Energy producers and agricultural producers have something in common: As they head into the next 15 years, they'll have to launch strong educational campaigns to garner support if they want to continue.
That was one message sent loud and clear Thursday by former Moffat County Com--missioner T. Wright Dickinson. Dickinson was the keynote speaker at the Northwest Colorado Energy Producers Association meeting in Steamboat Springs.
"We'll need more and more public and political support because more and more, just having the right to do it isn't going to cut it anymore," he said. "Your challenge is to figure out ways to reach out and educate (people) about why they want to keep you around and why they should support you politically."
Dickinson said he's seen several communities that challenged producer's rights -- whether they were owned or leased -- as more people moved to those communities.
Railways, for example, currently cross primarily through agricultural land. That relationship has been symbiotic, but as growth occurs and those agriculture lands become houses, the occupants challenge an energy producer's right to run that railroad.

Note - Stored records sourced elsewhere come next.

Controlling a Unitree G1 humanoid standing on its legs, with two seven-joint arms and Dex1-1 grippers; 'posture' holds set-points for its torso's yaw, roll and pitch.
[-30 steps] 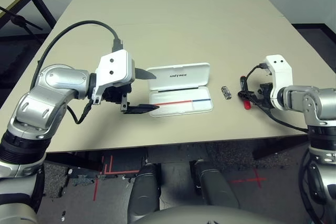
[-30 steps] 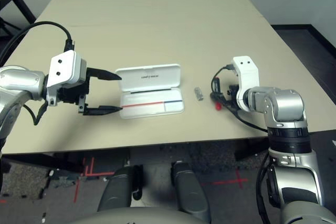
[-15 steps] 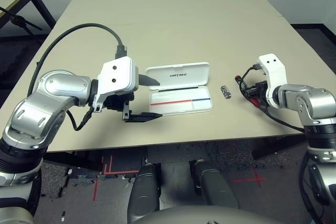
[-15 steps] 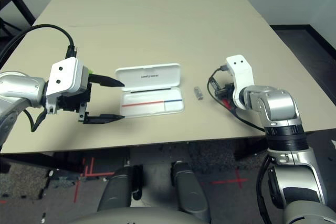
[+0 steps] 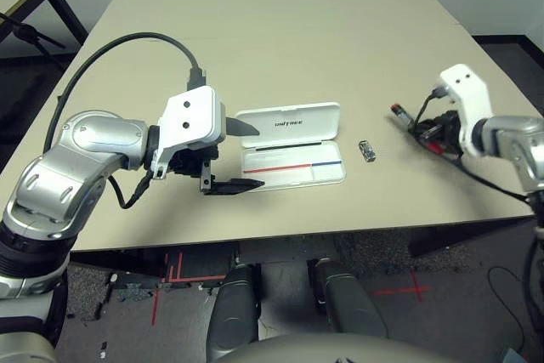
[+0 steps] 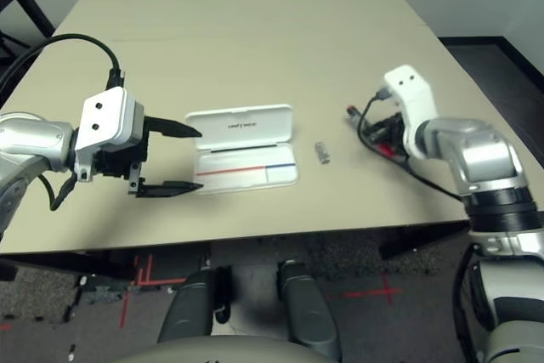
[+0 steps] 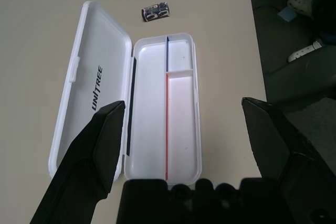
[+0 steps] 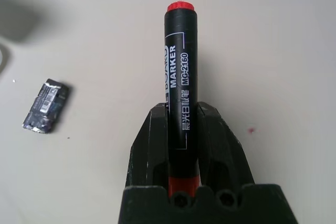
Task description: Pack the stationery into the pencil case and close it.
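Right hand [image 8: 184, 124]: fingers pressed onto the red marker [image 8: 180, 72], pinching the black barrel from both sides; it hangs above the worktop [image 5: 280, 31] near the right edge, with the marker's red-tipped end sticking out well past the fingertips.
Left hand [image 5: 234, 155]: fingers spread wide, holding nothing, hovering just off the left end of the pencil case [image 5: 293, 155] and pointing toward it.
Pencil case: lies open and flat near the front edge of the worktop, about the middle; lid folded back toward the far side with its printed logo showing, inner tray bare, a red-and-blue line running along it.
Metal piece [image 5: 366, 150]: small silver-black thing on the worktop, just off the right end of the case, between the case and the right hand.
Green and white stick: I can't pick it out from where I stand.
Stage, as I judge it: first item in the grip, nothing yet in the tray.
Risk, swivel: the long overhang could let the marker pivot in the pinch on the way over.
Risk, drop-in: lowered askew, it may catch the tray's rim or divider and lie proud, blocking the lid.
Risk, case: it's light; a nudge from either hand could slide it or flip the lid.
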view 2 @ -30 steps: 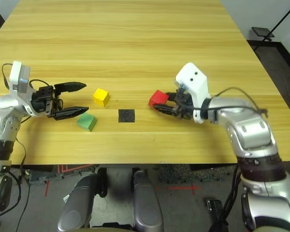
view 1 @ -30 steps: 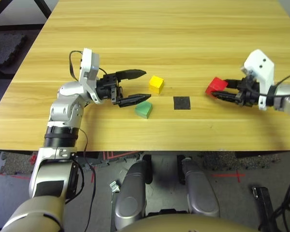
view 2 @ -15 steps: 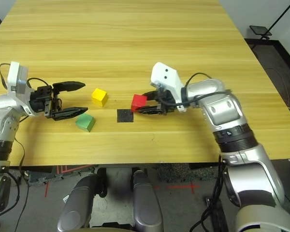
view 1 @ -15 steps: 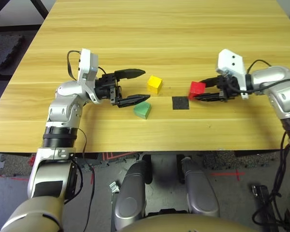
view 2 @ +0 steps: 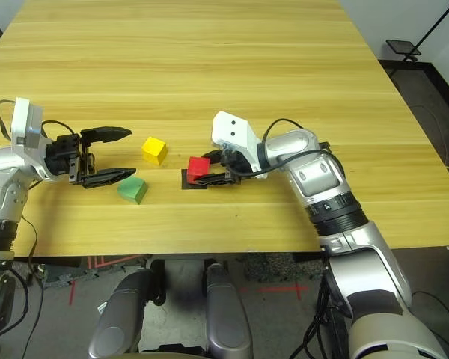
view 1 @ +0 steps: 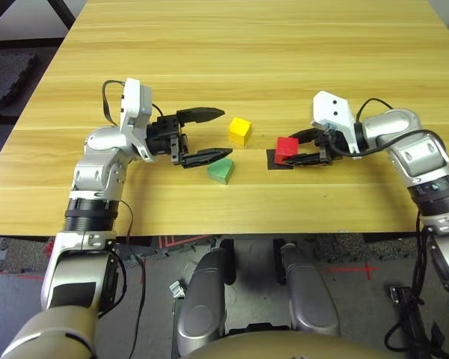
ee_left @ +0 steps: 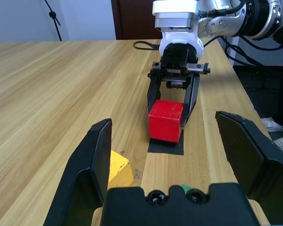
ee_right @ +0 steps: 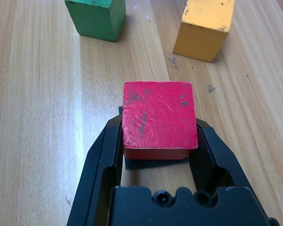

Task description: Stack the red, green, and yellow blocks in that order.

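I see my right gripper (view 1: 297, 148) clamped on the scuffed matte red block (view 1: 286, 146) over the flat black patch (view 1: 274, 159), yellow block (view 1: 240, 129) and green block (view 1: 221, 170) left, by my spread left gripper (view 1: 213, 134).

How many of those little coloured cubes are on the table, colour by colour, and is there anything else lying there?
red block: 1, held in the right claw over the black square patch
green block: 1
yellow block: 1
black square patch: 1
Total: 4 things, 3 of them cubes
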You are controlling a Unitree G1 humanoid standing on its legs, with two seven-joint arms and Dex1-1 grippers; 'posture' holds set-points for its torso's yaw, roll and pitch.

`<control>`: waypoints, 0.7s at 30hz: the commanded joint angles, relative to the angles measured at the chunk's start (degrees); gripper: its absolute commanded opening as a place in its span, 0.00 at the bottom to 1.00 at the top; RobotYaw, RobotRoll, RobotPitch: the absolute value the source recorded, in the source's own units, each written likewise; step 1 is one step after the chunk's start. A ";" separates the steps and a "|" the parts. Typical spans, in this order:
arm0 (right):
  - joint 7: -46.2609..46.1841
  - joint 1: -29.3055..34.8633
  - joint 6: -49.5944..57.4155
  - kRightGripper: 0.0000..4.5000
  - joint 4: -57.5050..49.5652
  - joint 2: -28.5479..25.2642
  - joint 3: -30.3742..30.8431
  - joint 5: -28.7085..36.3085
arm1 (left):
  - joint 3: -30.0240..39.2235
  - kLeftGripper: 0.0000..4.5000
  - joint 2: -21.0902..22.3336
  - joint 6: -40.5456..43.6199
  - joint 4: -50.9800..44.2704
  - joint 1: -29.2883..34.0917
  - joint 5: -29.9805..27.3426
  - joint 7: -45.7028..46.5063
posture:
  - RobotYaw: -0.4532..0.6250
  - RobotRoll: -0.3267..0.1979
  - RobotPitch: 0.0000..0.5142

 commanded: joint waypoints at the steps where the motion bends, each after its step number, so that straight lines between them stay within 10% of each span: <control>1: 0.50 0.79 -2.84 0.46 2.03 0.25 0.42 -1.46 | -0.24 1.00 0.21 0.55 -1.33 1.19 -0.11 0.19 | 0.72 0.62 0.52; 21: 0.45 1.20 -6.93 0.53 5.61 2.79 0.45 -3.75 | -0.35 1.00 0.07 1.17 -0.98 0.83 -0.18 0.40 | 0.73 0.65 0.53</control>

Dickinson is a fourth-generation Moffat County resident and rancher who is the chairman of Great Outdoors Colorado, has served on the Colorado River Water Conservation District Board, is the past Club 20 chairman and has spent 12 years on the Bureau of Land Management Resource Advisory Council.
He's seen the rights of agricultural lands and energy producers eroded by growth.

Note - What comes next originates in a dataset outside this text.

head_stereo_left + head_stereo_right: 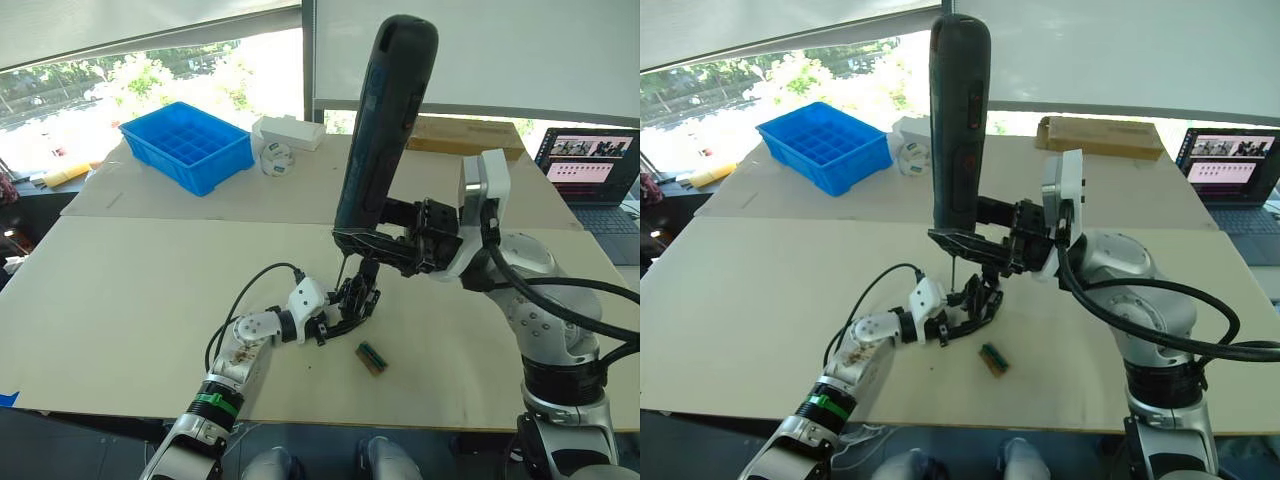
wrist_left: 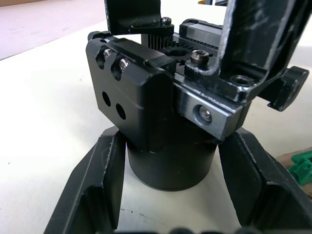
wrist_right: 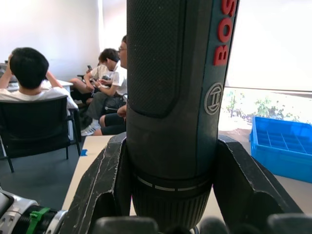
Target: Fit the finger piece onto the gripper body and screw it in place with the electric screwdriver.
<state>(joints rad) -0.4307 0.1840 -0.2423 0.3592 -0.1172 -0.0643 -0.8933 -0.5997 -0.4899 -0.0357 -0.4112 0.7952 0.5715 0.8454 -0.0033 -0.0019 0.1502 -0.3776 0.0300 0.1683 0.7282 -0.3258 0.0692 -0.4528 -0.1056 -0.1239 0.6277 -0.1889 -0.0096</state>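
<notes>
Right gripper [image 1: 985,245] clamps the upright electric screwdriver [image 1: 958,125], its bit directly above the gripper body [image 2: 165,126], clasped by the left gripper [image 1: 975,310].

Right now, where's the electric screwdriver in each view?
Left eye: electric screwdriver stands upright at centre, held by the right tool.
Right eye: upright, centre-left, bit over the gripper body.
Left wrist: can't pick it out.
Right wrist: its barrel rises between that tool's fingers.
Shared landmark: blue tray, also.

Matt black gripper body [image 2: 146,97], metal screws
</notes>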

"I see both a challenge and an opportunity as this valley continues to grow," he said.
Colorado is growing as a destination not only for tourists, but also for those looking to relocate. At the same time, natural resource development is heating up.
"How we accommodate those endeavors is going to be real challenging," Dickinson said. "It's one thing to have the right to graze and produce, it's another thing to continue that as neighbors move in."

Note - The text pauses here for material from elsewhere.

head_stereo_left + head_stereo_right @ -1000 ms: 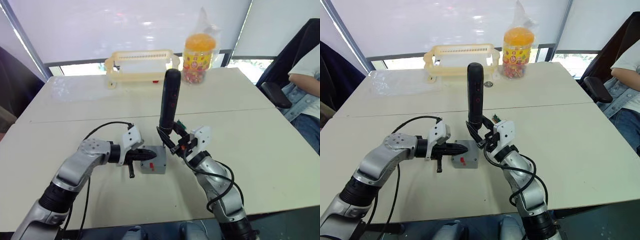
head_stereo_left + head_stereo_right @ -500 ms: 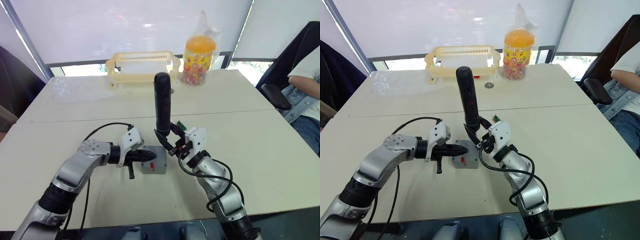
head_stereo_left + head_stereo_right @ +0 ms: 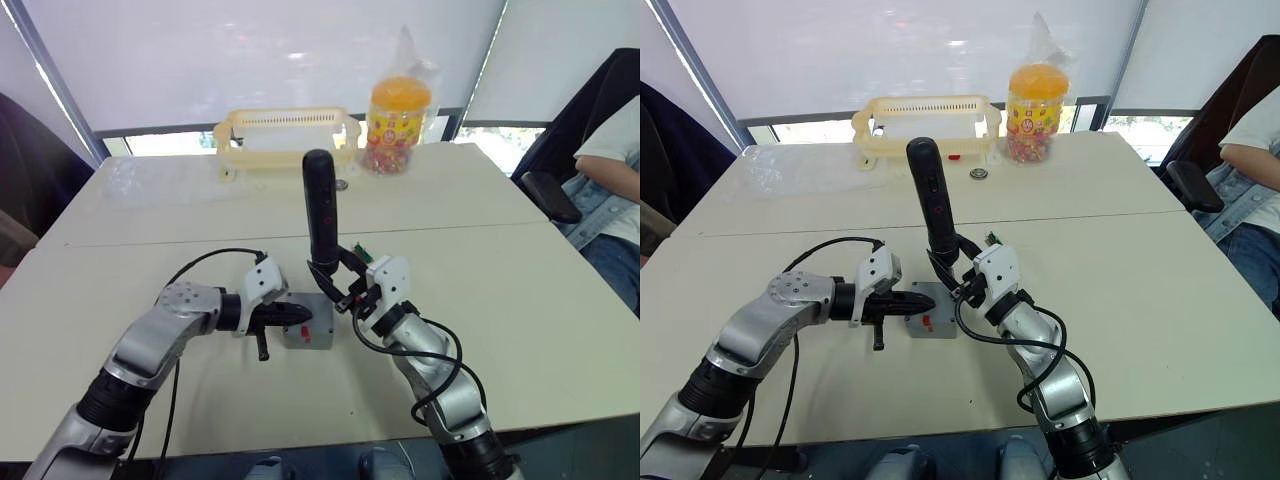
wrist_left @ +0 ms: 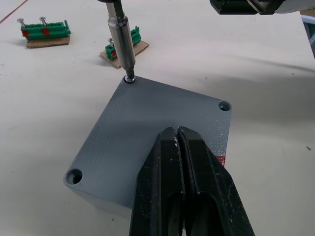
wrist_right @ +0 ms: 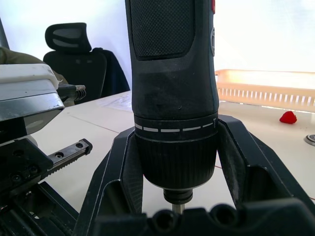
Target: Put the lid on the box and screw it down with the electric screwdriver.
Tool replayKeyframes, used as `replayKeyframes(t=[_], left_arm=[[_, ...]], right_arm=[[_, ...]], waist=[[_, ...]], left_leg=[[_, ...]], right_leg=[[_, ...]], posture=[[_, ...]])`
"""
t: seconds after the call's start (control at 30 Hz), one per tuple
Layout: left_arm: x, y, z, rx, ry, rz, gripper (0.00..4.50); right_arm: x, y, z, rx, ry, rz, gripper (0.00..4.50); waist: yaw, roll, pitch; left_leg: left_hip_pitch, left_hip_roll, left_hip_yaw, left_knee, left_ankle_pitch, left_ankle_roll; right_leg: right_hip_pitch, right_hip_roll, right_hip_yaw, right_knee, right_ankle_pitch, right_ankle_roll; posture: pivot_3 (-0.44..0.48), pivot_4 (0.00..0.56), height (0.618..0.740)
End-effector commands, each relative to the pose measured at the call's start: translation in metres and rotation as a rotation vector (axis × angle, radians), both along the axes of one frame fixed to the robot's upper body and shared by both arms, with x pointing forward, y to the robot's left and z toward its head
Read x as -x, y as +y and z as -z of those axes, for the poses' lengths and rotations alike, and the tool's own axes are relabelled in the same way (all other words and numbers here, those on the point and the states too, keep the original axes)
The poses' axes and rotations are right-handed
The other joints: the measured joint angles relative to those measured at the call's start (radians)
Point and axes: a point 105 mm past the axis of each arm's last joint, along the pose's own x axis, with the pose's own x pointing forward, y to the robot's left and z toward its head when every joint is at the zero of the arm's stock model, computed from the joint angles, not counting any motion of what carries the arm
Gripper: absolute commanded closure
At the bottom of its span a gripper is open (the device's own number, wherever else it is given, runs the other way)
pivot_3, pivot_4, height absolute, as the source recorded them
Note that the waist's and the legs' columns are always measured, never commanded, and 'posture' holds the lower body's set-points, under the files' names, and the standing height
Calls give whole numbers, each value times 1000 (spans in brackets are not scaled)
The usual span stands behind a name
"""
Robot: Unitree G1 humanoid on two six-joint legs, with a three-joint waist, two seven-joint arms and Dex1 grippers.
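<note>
Left wrist view puts the left gripper [image 4: 180, 142] nearest, its two black fingers [image 4: 160, 167] pressed together and bearing down on the lid [image 4: 147, 132], which already sits square on the box [image 4: 222, 158]; the box's red mark shows just under the lid's edge. At the far corner of the lid the metal bit of the electric screwdriver [image 4: 121, 39] stands in a screw hole, seemingly on a screw head. Two other corner holes in view look empty. From the head camera, the right gripper [image 3: 338, 290] grips the screwdriver's lower barrel, with the tool upright and leaning slightly, and the box rests on the counter [image 3: 540, 300] between the two arms.

So the step in hand is driving the first corner screw, by my reading. Next the bit needs to stay plumb and seated while the lid is pinned flat.

Farther off lie two green terminal blocks [image 4: 45, 30], a yellow basket [image 3: 285, 135] and a snack jar [image 3: 398, 110].
</note>
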Motion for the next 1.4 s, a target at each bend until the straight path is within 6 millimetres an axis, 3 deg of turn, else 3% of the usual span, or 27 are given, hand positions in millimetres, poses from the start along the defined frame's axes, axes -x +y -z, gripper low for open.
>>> replayKeyframes(t=[0.03, 0.5, 0.67, 1.4], left_arm=[[2, 1, 13, -30, 32, -6, 4458], [2, 3, 19, -44, 39, -13, 4458], [2, 2, 19, -45, 39, -9, 4458], [2, 7, 20, -66, 24, -19, 4458]], right_arm=[[-7, -10, 37, 79, 120, 57, 2779], [-12, -18, 43, 83, 132, 102, 2779], [-9, -14, 46, 65, 154, 89, 2779], [-6, -9, 70, 23, 257, 95, 2779]], waist=[[1, -1, -1], [3, -1, -6], [3, -2, -7], [2, -2, -12]], left_leg=[[0, 0, 0, 0, 0, 0], [2, 1, -1, 0, 0, 0], [17, 2, -2, -11, -1, 1], [18, 2, -3, -14, -1, 1]], right_leg=[[0, 0, 0, 0, 0, -1], [5, 0, -2, -4, -1, -2], [19, -1, -2, -15, -5, 1], [18, -2, -2, -15, -8, -1]], posture=[[0, 150, 740], [0, 150, 740], [0, 150, 740], [0, 150, 740]])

He challenged oil and natural gas developers to follow the lead set by the coal mines in becoming active in their communities and participating in public process.
The suggestion was that producers become active in advocating for open space to avoid potential conflicts.
"When I look into the future, maybe selfishly, I'd like to see it like it is now," Dickinson said. "But I know agriculture can't sustain a community. No one industry in and of itself can sustain a community -- at least in an economically viable way."
The next Energy Producers Association meeting will be Aug. 4 in Steamboat Springs. The exact location has not been determined.